[ci] [CUDA] Switch to GitHub runner for GPU CI #6958

letmaik · 2025-07-02T17:12:26Z

This PR switches to a GitHub hosted runner for the GPU CI. If all works ok, this will avoid any dependence on Microsoft managing the internal runners.

letmaik · 2025-07-02T19:03:09Z

I'm seeing quite a few intermittent issues with the GitHub GPU runner in not being able to access the GPU either from the beginning or sometime during the job, while sometimes it runs through fine. I've raised an issue with GitHub support to look at it.

For reference, those two might be related:
NVIDIA/nvidia-container-toolkit#48
https://github.com/orgs/community/discussions/146879

jameslamb

Oh wow, thank you!!

It would be AWESOME to be able to use GitHub-hosted runners for the CUDA jobs instead. It should be fine that those only have T4s... with GPU CI here, we're really just testing that the CUDA version of the library minimally can be built and the tests pass... we haven't had the resources to try to test coverage of different GPU architectures, for example.

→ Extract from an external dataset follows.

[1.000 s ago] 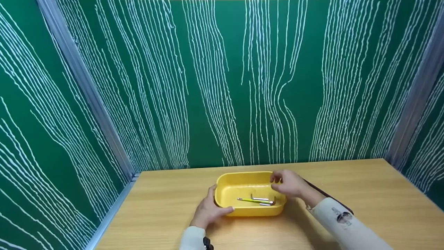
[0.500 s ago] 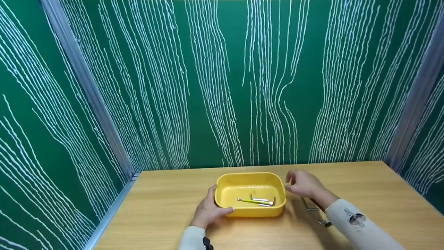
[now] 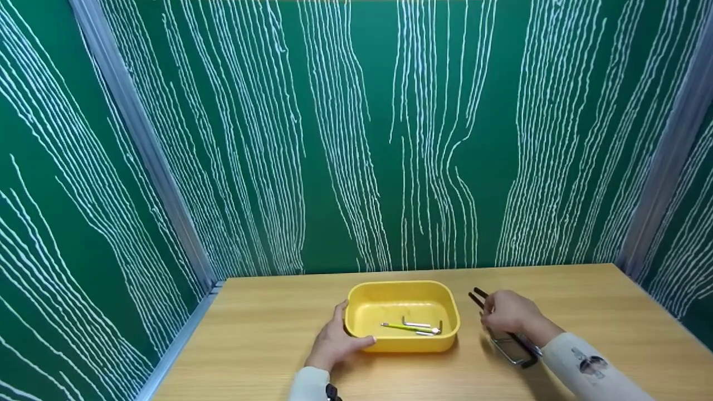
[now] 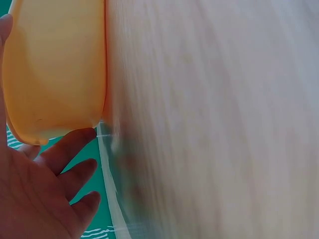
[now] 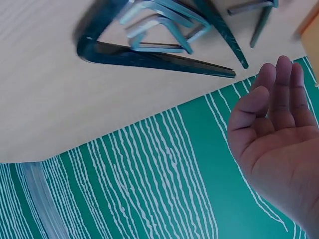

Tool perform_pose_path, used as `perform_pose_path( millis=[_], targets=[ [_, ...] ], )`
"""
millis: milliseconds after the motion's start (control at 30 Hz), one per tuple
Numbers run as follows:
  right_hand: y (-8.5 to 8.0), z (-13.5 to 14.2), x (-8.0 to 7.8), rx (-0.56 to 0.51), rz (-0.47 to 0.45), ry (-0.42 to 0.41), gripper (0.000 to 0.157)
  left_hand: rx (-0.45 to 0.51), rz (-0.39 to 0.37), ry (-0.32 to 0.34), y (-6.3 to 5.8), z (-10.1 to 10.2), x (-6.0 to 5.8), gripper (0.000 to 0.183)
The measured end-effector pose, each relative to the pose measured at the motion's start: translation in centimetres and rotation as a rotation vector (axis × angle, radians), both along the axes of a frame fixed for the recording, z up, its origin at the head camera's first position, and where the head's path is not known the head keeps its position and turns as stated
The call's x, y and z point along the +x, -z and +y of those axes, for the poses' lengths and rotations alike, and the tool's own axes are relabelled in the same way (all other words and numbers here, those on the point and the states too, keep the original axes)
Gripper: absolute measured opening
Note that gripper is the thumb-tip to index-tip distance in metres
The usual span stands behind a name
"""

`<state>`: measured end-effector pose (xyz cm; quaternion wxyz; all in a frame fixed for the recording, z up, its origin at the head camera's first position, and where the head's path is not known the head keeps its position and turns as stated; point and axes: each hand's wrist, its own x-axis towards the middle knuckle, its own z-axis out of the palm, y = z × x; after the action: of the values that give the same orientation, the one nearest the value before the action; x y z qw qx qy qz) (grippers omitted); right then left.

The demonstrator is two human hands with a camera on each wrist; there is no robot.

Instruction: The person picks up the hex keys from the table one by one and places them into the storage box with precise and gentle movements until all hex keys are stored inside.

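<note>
A yellow plastic bin (image 3: 409,345) sits on the table, held at its left end by my left hand (image 3: 332,341), thumb along the front wall and fingers against the side. Inside it lie a yellow-green hex key (image 3: 402,327) and a few silver ones (image 3: 416,324). Right of the bin, my right hand (image 3: 512,313) hovers over more hex keys, partly covering them in the head view. Its fingers are loosely bent and hold nothing in the right wrist view. There, a large black hex key (image 5: 154,60) lies around several smaller silver hex keys (image 5: 162,22).
The wooden table (image 3: 256,328) backs onto a green wall (image 3: 328,133) with wavy white lines. Grey metal posts (image 3: 150,150) stand at the corners. Another dark hex key (image 5: 261,25) shows near the bin in the right wrist view.
My right hand has left the bin's right end and moved right, over the loose hex keys. More of those keys are now uncovered. My left hand stays on the bin.
</note>
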<state>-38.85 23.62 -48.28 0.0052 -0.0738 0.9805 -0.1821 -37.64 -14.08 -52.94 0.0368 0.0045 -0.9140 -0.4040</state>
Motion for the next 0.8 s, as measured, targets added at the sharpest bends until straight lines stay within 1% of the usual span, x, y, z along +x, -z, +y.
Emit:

I'm seeing quite a few intermittent issues with the GitHub GPU runner in not being able to access the GPU either from the beginning or sometime during the job

Yeah, I looked at that failed CUDA 11 job on the most recent run, see tons of these:

[LightGBM] [Fatal] [CUDA] no CUDA-capable device is detected /tmp/pip-req-build-c2yfcsg8/src/io/cuda/cuda_column_data.cpp 18

(build link)

I don't see any obvious root causes in the logs. I think you're right to suspect that it's a problem with the runner itself.

I've raised an issue with GitHub support to look at it.

Was this a private support issue? If not, could you link it so I could subscribe?

letmaik · 2025-07-03T04:36:27Z

Was this a private support issue? If not, could you link it so I could subscribe?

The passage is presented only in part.